BAM curator Nora Atkinson states that Nelson started his process by "seeking solutions for the use and the user instead of copying previous design," always thinking of ways to make his home or office designs "user-friendly and emotionally available."
Using manufacturing processes and materials that came out of World War II (like a modular approach to fabrication and a foam that was used for storing aviation equipment), Nelson wanted to make high-end but economically viable designs available to the burgeoning middle class.
Highlights of the exhibition include the original, small-scale mock-up and a partial, to-scale re-creation of Nelson's design for the American National Exhibition in Moscow in 1959. Hired by the United States Information Agency to promote American innovations and ideals during the Cold War, Nelson created a gigantic, modular framework of open-view cube spaces to house American products and lifestyle ideas.
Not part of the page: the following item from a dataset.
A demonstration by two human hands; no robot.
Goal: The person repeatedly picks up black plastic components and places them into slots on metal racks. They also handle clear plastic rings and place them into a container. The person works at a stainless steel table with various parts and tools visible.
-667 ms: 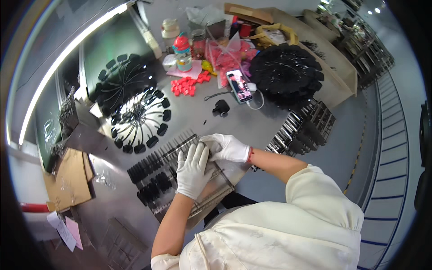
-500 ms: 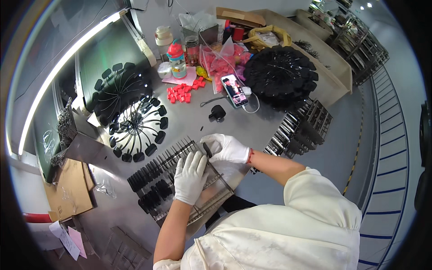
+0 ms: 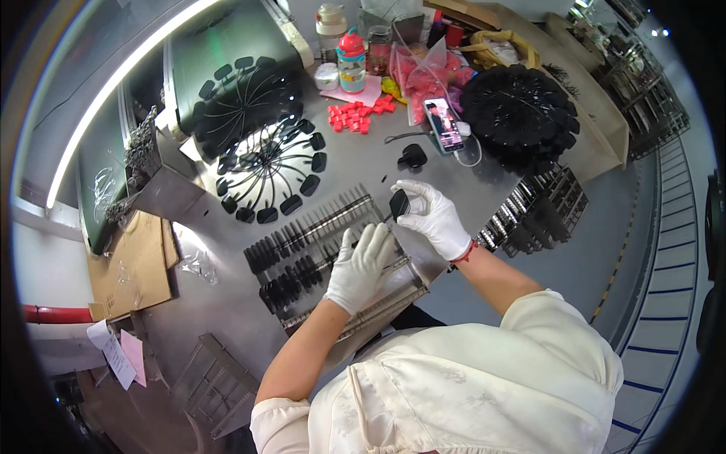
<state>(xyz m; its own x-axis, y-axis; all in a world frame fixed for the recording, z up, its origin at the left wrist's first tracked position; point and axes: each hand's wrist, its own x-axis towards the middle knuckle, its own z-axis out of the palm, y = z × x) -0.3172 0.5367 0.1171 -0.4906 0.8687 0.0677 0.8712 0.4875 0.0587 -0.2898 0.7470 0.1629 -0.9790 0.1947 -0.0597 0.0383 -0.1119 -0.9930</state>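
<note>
My gloved right hand [image 3: 439,223] pinches a small black paddle-shaped piece [image 3: 399,203] by its edge, just above the right end of a metal rack [image 3: 386,304]. A thin stem seems to run from the piece toward my other hand. My gloved left hand [image 3: 358,271] lies over the rack with its fingers stretched out and its thumb apart; what is under the palm is hidden. Left of it, two rows of similar black pieces [image 3: 295,278] stand close together in the rack. Bare thin prongs show along the rack's far right side.
Fans of black stemmed pieces [image 3: 266,170] lie at the left under a lamp. A black piece [image 3: 412,156], a phone [image 3: 444,125], red plastic parts [image 3: 352,116], a bottle [image 3: 352,64] and a black pile [image 3: 518,113] are farther back. More metal racks [image 3: 541,208] stand at the right.
My right hand has moved away from my left hand, and the black piece in it now shows its flat face. The whole view has shifted, with the table appearing farther right.
</note>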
The famous "Kitchen Debate" between Vice President Richard Nixon and Soviet leader Nikita Krushchev took place in a fully automated kitchen within Nelson's exhibition space, a clear example of the interrelationship between worldview and design.
Fast-forwarding to the Pacific Northwest of the 21st century, the George Nelson retrospective represents the most ambitious design exhibition hosted at a local institution since the Isamu Noguchi exhibition at The Seattle Art Museum in 2005.
Organized by the highly regarded Vitra Design Museum in Germany, which owns many of the objects on view, the Nelson show reflects the international importance of this pivotal figure in American design.
According to Atkinson, it's the most expensive traveling exhibition yet acquired by BAM, an auspicious indication of the museum's increasing interest in design.